→ Assigned task
Every line of the data is to be retyped exactly.

**** Supplied records ****

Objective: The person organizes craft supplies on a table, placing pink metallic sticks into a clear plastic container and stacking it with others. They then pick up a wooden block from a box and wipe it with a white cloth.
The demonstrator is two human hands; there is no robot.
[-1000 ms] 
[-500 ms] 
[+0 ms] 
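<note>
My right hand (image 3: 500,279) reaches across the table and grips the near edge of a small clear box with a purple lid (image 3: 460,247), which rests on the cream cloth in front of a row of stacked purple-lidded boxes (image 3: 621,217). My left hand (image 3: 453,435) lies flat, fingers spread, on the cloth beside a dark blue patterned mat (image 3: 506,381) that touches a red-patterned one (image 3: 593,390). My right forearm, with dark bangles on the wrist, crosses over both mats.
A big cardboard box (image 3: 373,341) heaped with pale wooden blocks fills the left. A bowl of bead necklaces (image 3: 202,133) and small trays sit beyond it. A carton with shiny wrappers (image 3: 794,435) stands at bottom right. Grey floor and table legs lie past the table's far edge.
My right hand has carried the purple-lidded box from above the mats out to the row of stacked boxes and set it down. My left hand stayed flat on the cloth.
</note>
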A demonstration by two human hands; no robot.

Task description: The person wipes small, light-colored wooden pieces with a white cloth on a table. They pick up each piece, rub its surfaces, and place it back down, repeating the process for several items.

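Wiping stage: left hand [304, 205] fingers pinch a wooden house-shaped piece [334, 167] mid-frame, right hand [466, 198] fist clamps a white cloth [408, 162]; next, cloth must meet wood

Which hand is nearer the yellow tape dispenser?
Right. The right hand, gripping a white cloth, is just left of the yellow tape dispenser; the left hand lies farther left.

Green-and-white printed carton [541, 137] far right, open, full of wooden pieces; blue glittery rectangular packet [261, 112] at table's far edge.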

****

→ Solution to this task
Objective: The person organizes craft supplies on a table, placing pink metallic sticks into a clear plastic container and stacking it with others. They then pick up a wooden block from a box and wipe it with a white cloth.
The demonstrator is two human hands; there is no robot.
[-1000 ms] 
[-500 ms] 
[+0 ms] 
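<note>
My right hand (image 3: 500,279) reaches across the table and grips the near edge of a small clear box with a purple lid (image 3: 460,247), which rests on the cream cloth in front of a row of stacked purple-lidded boxes (image 3: 621,217). My left hand (image 3: 453,435) lies flat, fingers spread, on the cloth beside a dark blue patterned mat (image 3: 506,381) that touches a red-patterned one (image 3: 593,390). My right forearm, with dark bangles on the wrist, crosses over both mats.
A big cardboard box (image 3: 373,341) heaped with pale wooden blocks fills the left. A bowl of bead necklaces (image 3: 202,133) and small trays sit beyond it. A carton with shiny wrappers (image 3: 794,435) stands at bottom right. Grey floor and table legs lie past the table's far edge.
My right hand has carried the purple-lidded box from above the mats out to the row of stacked boxes and set it down. My left hand stayed flat on the cloth.
</note>
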A demonstration by two human hands; no robot.

Task description: The person wipes small, light-colored wooden pieces with a white cloth on a table. They pick up each piece, rub its surfaces, and place it back down, repeating the process for several items.

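Wiping stage: left hand [304, 205] fingers pinch a wooden house-shaped piece [334, 167] mid-frame, right hand [466, 198] fist clamps a white cloth [408, 162]; next, cloth must meet wood

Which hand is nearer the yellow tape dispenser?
Right. The right hand, gripping a white cloth, is just left of the yellow tape dispenser; the left hand lies farther left.

Green-and-white printed carton [541, 137] far right, open, full of wooden pieces; blue glittery rectangular packet [261, 112] at table's far edge.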

The exercise has been answered, and the work is done.